5.1 From School To Juvenile Incarceration

This is a project that I hope to present at the NYC OpenData conference next spring. I must admit that there are some datasets that I intended to use for this final assignment, but because of time and roadblocks, I will focus on the three key datasets for now. My goal is to keep working on this project by finding a meaningful way to include the other datasets. I believe that this project has the potential to become something special. Understanding the relationship between probation supervision levels, juvenile rearrest rates, and school discharge may help policymakers evaluate whether current probation resources are sufficient to reduce recidivism among youth.

5.1.1 Loading Libraries

library(tidyverse)
library(Hmisc)
library(corrplot)
library(lubridate)
library(leaflet)
library(sf)
library(viridis)
library(stringr)
library(tidyr)
library(tigris)
library(htmltools)

5.2 Preparing Rearrest Rate Data

I will use three datasets from NYC OpenData.
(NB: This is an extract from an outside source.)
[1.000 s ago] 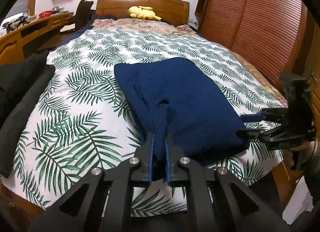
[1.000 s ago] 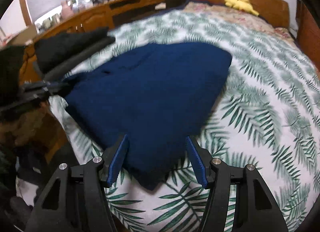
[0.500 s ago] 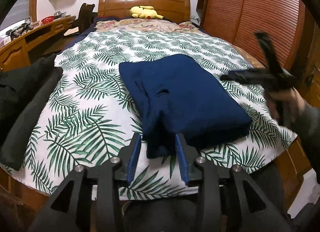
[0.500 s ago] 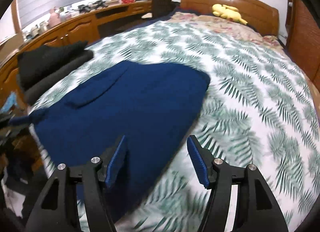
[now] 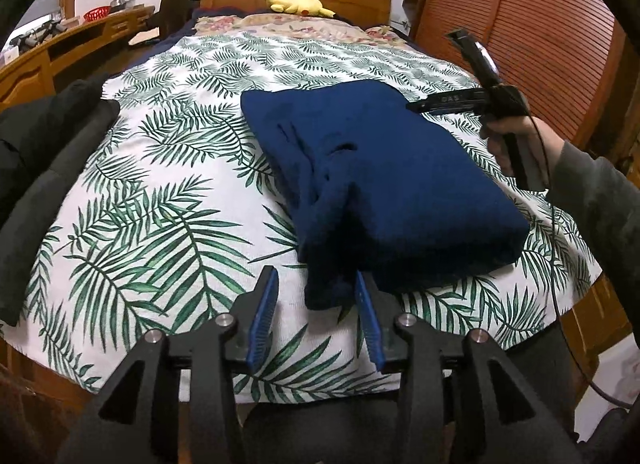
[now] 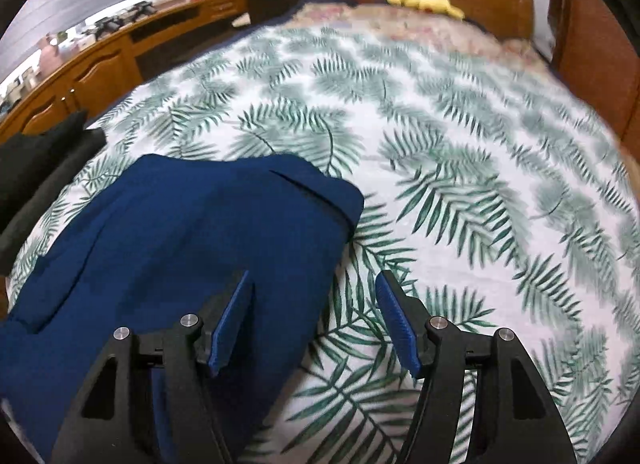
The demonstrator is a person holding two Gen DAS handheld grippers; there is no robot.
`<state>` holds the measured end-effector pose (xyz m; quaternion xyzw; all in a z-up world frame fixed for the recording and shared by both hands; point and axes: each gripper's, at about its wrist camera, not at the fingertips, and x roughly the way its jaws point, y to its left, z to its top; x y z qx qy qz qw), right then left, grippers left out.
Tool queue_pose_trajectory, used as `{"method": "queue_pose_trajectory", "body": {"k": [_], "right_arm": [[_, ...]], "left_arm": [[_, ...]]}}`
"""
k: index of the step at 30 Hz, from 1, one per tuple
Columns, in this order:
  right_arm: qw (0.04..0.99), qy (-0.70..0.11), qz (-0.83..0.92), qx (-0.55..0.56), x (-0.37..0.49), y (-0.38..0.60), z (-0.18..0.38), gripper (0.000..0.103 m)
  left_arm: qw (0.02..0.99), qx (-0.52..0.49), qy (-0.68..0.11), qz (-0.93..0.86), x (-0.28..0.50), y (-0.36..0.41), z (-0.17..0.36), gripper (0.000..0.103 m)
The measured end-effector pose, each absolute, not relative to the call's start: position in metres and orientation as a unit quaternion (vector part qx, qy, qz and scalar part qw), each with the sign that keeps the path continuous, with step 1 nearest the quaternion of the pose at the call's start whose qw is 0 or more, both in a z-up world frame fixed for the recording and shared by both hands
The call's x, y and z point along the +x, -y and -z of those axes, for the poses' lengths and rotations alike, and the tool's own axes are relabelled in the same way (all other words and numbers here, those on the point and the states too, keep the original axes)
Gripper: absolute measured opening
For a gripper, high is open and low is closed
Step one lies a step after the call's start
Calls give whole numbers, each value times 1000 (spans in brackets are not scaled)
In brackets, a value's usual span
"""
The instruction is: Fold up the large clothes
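Note:
A navy blue garment (image 5: 392,167) lies folded into a thick rectangle on the palm-leaf bedsheet (image 5: 160,183). My left gripper (image 5: 316,280) is at its near left corner with the jaws opening. A limp tip of the cloth hangs between the blue pads, and they do not press on it. My right gripper (image 6: 314,278) is open and empty, hovering over the garment's (image 6: 200,232) far right edge. The left wrist view shows it (image 5: 448,103) held in a person's hand above that edge.
Black folded clothes (image 5: 40,151) lie along the bed's left edge. A yellow plush toy (image 5: 296,1) rests by the wooden headboard. A wooden desk (image 5: 60,51) runs along the left. Slatted wardrobe doors (image 5: 540,43) stand on the right. Bare sheet (image 6: 460,183) spreads beyond the garment.
My left gripper opened and let go of the garment's corner, which dropped onto the bed. My right gripper swung from the garment's near corner to its far right edge.

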<state>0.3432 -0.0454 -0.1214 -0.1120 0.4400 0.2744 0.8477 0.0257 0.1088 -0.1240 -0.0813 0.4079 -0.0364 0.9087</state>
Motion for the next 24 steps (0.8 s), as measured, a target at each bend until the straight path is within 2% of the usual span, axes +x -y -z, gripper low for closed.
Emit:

Let’s load the “rearrest rate” and the the “DOP Juvenile” datasets. This dataset contains the number of juvenile probationers rearrested divided by the number supervised during the reporting period. This dataset contains the number of active juvenile probation supervision cases on the last day of the reporting period:General Supervision, Pathways to Excellence Achievement and Knowledge (PEAK), Every Child Has An Opportunity To Excel And Succeed (ECHOES), Juvenile Justice Initiative (JJI), Advocate Intervene Mentor (AIM), Enhanced Supervision Program (ESP). The “school discharge” dataset provides annual reporting on New York City Department of Education student discharges and transfers, as required by Local Law 42. It includes the number of students discharged or transferred by grade or cohort, disaggregated by demographics (race/ethnicity, gender, age, English language learner status, and special education status) and summarized at multiple geographic levels (citywide, borough, district, and school). Discharge and transfer codes indicate the reason students exited or moved within the system.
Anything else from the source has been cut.